If your suede shoes got soaked, stuff them with paper or a shoehorn before letting them dry, to prevent the suede from getting misshapen
Remove oil or grease stains with baking soda.
When having oil or grease stains, spot these with baking soda. Let it sit for a few hours, then brush it away using a suede brush.
Use a leather cleaner made specifically for suede.
If none of the techniques you've tried appear to be working, buy special leather cleaner. These can be used to remove oil or grease stains from suede shoes and garments.
If possible, use a cleaner made of natural ingredients. Some leather cleaners actually do more harm than good.
Nubuck is a type of leather made from cowhide. Like suede, it is sanded to create a nap but while suede is made from the inside of the hide, nubuck is made from the outside, which is much stronger and which lasts longer. It is very vulnerable to soiling and staining, and it has to be cleaned and protected with tools and shoe care products that are specifically designed to care for suede and nubuck.
Wipe your nubuck item with a nubuck cloth.
This type of cloth is specially designed for cleaning nubuck. Nubuck cleaner is typically integrated within its fibers. Wipe with this regularly to remove light soiling and shiny spots. This prevents grime from building up.
Wipe in several directions, using circular motions to clean all sides of the nap.
Make sure to remove the laces before starting.
Brush the surface with a nubuck block.
Use a circular motion, taking care not to spend more than a few seconds on any area, as this could damage the nap. This will clear the nubuck of dirt.
Clean a particularly soiled area with a nubuck cleaner.
These cleaners come in liquid and aerosol form, and are formulated for use on nubuck. Spray the cleaner onto a nubuck cloth and wipe the entirety of the surface.
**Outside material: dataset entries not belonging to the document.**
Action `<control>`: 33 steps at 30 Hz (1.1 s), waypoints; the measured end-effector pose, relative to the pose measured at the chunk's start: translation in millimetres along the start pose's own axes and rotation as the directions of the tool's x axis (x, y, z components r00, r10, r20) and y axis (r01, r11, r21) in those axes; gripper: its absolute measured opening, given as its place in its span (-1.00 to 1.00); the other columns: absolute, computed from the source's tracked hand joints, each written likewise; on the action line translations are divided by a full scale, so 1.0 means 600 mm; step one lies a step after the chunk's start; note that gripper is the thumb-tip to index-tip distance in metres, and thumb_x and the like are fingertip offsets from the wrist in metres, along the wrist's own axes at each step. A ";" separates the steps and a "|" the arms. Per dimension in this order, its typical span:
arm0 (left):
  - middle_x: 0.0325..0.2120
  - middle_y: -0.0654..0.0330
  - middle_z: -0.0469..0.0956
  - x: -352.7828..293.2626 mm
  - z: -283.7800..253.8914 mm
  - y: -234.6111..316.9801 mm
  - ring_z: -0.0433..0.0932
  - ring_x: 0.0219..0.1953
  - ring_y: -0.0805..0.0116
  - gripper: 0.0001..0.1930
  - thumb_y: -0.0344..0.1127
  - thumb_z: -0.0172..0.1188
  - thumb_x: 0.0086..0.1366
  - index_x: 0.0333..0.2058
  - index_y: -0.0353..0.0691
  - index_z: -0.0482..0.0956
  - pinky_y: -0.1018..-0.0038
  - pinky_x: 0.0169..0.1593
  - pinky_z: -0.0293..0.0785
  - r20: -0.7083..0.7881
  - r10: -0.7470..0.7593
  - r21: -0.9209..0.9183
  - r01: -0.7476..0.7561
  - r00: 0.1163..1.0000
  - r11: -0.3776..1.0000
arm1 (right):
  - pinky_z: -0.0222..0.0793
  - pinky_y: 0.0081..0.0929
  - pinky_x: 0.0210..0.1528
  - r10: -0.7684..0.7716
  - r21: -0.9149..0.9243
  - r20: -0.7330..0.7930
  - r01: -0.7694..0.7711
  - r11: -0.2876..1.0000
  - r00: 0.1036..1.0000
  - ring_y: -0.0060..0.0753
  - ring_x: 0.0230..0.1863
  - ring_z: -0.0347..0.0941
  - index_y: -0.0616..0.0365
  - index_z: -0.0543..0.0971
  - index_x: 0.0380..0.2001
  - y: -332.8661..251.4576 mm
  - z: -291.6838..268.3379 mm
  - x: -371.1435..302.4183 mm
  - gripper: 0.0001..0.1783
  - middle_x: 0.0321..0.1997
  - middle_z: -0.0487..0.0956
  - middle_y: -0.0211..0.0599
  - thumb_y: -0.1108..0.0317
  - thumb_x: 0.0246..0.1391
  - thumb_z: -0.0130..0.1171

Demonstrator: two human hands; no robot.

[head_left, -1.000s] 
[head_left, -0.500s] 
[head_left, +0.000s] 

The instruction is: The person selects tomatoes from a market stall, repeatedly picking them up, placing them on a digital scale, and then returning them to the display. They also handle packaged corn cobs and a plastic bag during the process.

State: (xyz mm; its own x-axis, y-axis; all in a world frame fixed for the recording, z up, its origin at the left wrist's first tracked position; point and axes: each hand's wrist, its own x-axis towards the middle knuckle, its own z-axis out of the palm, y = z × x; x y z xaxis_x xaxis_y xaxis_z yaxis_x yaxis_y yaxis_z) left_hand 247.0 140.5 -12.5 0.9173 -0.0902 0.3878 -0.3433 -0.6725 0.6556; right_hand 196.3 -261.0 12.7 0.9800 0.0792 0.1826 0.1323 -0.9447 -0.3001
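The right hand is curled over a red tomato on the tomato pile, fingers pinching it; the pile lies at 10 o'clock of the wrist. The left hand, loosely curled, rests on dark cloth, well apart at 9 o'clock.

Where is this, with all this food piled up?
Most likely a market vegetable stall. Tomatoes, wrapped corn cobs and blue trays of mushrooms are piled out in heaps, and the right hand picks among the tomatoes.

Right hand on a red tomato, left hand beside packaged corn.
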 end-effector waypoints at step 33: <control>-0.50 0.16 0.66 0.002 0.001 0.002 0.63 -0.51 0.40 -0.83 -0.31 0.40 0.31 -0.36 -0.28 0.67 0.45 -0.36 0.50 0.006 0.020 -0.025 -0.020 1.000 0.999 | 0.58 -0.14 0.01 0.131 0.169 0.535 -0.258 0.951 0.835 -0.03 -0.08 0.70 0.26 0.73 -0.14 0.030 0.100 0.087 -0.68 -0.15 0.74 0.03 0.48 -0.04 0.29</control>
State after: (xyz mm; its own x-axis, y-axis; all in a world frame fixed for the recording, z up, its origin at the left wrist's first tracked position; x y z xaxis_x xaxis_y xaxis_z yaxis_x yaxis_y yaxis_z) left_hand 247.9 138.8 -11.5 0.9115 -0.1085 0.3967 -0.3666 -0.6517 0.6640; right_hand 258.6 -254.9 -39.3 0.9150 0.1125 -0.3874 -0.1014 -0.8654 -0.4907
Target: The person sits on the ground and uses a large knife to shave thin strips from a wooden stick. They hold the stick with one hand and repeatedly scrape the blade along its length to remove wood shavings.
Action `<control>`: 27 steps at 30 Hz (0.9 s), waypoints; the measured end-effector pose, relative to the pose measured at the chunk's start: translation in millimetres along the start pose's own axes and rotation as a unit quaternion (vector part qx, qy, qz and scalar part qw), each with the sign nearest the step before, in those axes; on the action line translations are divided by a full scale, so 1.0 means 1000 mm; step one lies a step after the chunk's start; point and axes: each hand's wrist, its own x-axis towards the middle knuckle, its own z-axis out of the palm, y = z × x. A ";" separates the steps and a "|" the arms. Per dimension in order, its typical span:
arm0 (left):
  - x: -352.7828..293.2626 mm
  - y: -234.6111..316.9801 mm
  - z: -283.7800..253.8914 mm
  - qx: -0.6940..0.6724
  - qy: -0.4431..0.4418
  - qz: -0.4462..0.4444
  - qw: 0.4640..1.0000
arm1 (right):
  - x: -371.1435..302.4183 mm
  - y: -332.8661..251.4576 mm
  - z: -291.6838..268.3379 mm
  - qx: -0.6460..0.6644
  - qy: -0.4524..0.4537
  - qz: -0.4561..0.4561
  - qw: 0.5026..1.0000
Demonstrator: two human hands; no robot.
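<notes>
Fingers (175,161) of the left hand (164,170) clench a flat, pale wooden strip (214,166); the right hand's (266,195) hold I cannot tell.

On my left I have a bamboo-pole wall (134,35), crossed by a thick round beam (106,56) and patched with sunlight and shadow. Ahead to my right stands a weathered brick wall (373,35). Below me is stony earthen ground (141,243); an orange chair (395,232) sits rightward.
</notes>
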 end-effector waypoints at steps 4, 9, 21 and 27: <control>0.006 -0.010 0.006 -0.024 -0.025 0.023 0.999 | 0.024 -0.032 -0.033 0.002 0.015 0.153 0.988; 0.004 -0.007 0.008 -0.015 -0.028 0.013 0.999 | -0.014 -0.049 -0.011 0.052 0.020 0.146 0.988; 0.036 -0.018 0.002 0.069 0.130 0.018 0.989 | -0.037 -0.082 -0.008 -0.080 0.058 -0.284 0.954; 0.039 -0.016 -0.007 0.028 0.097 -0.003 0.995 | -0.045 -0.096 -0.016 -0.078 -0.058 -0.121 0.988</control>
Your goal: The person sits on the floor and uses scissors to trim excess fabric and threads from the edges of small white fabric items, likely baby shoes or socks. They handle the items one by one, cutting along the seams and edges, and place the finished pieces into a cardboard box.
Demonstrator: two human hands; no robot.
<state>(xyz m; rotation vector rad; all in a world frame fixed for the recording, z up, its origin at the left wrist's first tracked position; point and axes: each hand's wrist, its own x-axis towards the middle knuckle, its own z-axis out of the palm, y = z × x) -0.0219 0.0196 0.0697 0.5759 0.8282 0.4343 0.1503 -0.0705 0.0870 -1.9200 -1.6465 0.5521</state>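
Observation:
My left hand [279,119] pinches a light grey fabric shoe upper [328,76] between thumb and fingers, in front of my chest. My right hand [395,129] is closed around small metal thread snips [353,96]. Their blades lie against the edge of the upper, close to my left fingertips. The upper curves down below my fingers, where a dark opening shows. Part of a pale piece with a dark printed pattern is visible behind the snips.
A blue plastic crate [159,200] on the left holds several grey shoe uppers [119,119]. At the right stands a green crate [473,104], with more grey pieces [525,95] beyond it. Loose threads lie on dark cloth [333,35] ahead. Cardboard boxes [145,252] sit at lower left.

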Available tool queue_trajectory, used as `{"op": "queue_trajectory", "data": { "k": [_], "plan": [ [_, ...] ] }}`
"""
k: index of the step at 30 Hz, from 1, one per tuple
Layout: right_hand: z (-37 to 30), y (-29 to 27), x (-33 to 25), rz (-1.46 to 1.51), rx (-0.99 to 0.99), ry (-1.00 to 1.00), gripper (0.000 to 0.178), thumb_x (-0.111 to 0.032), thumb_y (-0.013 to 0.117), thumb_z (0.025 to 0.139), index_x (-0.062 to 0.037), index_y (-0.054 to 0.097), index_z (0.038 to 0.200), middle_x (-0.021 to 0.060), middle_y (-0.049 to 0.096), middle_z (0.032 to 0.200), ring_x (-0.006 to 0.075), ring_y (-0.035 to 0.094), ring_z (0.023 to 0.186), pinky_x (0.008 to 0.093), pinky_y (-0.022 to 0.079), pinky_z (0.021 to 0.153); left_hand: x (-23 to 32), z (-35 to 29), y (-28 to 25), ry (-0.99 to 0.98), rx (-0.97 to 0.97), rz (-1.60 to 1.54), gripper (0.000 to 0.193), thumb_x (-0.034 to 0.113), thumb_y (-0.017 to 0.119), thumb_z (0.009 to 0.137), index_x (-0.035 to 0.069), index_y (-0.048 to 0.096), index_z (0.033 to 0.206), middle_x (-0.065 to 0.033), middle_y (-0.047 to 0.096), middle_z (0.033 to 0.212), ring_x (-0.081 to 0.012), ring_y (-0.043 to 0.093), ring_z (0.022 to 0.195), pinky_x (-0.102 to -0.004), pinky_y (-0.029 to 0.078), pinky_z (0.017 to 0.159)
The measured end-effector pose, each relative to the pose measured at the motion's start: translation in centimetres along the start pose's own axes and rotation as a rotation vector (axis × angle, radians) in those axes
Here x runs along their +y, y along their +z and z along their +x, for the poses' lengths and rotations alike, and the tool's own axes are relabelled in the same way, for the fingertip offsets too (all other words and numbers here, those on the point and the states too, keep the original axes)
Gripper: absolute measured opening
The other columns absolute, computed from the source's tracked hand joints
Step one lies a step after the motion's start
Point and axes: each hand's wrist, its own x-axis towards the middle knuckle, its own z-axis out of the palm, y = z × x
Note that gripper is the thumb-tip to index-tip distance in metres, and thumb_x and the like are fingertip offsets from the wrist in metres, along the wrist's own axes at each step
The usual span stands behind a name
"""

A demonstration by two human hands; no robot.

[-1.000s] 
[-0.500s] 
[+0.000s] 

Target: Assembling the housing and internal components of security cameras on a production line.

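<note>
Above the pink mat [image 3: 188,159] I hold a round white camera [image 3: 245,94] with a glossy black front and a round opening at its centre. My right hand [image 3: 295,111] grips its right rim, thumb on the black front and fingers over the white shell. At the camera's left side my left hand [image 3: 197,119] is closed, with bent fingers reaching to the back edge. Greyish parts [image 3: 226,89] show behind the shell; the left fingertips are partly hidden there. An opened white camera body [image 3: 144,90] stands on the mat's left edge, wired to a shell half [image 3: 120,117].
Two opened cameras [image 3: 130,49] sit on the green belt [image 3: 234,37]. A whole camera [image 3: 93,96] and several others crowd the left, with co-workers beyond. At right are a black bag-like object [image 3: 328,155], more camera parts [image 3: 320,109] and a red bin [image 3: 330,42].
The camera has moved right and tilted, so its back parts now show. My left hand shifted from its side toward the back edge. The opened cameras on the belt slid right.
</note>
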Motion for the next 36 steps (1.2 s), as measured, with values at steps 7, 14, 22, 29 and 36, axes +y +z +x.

Finish by brushing the nap to remove any residue.
Wipe your nubuck routinely and apply a protectant.
Regular wiping with a nubuck cloth will prevent you from having to resort to leather degreaser and leather cleaner. You should also apply a spray protectant at least every 6 months. Spray the item, then allow time for the nubuck to thoroughly dry before using or wearing it.
The best time to spray this protectant is after cleaning your nubuck surface.